Towards Automatic Error Analysis of Translation Output
Abstract
Evaluation and error analysis of machine translation output areimportant but difficult tasks. In this article, we propose a framework
for automatic error analysis and classification based on the
identification of actual erroneous words using the algorithms for
computation of Word Error Rate (WER) and Position independent word
Error Rate (PER) which is just a very first step towards development of automatic evaluation measures which provide more specific information of certain translation problems. The proposed approach enables the use of various types of linguistic knowledge in order to classify translation errors
in many different ways. This work focuses on one possible set-up, namely on five error categories: inflectional errors, errors due to wrong word order,
missing words, extra words and incorrect lexical choices. For each of
the categories, we analyse the contribution of various POS classes. We
compared the results of automatic error analysis with the results of
human error analysis in order to investigate two possible
applications: estimating the contribution of each error type in a
given translation output in order to identify the main sources of
errors for a given translation system, and comparing different
translation outputs using the introduced error categories in order to
obtain more information about advantages and disadvantages of
different systems and possibilites for improvements, as well as about
advantages and disadvantages of applied methods for improvements.
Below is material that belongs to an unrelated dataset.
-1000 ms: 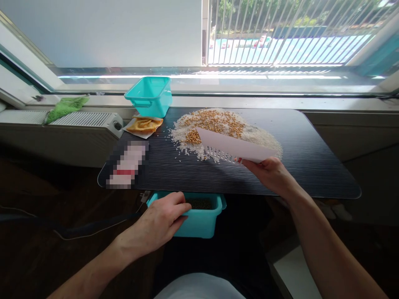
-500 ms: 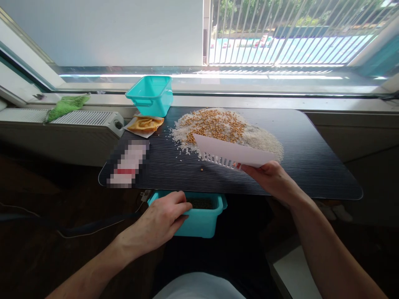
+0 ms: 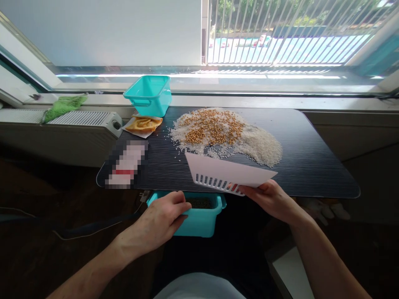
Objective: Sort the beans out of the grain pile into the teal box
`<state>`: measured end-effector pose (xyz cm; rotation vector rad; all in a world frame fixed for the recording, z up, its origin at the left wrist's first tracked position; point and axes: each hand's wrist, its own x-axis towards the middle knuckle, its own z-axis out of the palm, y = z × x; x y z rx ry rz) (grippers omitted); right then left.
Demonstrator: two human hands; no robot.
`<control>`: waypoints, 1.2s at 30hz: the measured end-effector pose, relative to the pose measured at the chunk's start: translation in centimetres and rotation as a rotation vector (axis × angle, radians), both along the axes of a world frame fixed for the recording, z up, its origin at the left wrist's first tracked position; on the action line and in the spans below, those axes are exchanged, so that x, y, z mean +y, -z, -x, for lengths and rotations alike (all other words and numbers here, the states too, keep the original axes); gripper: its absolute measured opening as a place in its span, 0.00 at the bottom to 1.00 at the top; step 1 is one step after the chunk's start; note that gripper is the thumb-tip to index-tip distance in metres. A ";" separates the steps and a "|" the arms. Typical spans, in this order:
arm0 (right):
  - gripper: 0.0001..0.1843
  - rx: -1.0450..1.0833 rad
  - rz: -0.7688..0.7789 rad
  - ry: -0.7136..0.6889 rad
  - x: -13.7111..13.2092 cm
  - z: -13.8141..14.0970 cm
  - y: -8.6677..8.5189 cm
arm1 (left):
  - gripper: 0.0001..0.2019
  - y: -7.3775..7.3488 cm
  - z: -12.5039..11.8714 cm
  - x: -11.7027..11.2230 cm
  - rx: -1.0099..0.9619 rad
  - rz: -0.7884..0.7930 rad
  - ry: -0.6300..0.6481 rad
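"Hands?"
"Left hand grips the lower bin by its rim; right hand grasps the slotted sheet."
"Where's everything?"
"Sheet at the tabletop's near edge, before rice and golden balls; bin just below."

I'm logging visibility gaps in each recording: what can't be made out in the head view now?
All in the head view:
Contents of the near bin: too dim and small to identify, partly covered by the left hand.
Right hand: partly hidden behind the slotted white sheet.
Pixelated item: blurred beyond reading.
Far bin: its front wall hides the floor inside.
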<state>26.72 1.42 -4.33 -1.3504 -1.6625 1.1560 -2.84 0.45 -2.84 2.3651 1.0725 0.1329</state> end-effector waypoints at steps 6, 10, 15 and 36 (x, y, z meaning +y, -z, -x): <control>0.13 -0.048 -0.129 0.390 3.1 -1.2 -0.4 | 0.08 -0.2 -0.2 0.0 -0.008 0.021 0.000; 0.15 -0.108 -0.170 0.374 5.3 -1.5 0.1 | 0.08 -0.2 -0.3 0.0 -0.006 0.022 0.000; 0.17 -0.197 -0.155 0.371 6.6 -1.5 0.8 | 0.08 0.1 -0.2 0.0 -0.020 0.017 0.001; 0.16 -0.079 -0.091 0.183 5.0 -0.1 0.8 | 0.08 0.1 -0.2 0.0 0.003 0.046 -0.010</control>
We used Arabic--English Newswire and Broadcast News and Chinese--English Newswire outputs created in the framework of the GALE project,
several Spanish and English European Parliament outputs
generated during the TC-Star project, and three German--English outputs
generated in the framework of the fourth Machine Translation Workshop
(WMT). We show that our results correlate very well with the results
of a human error analysis, and that all our metrics except the extra
words reflect well the differences between different versions of the same
translation system as well as the differences between different translation
systems.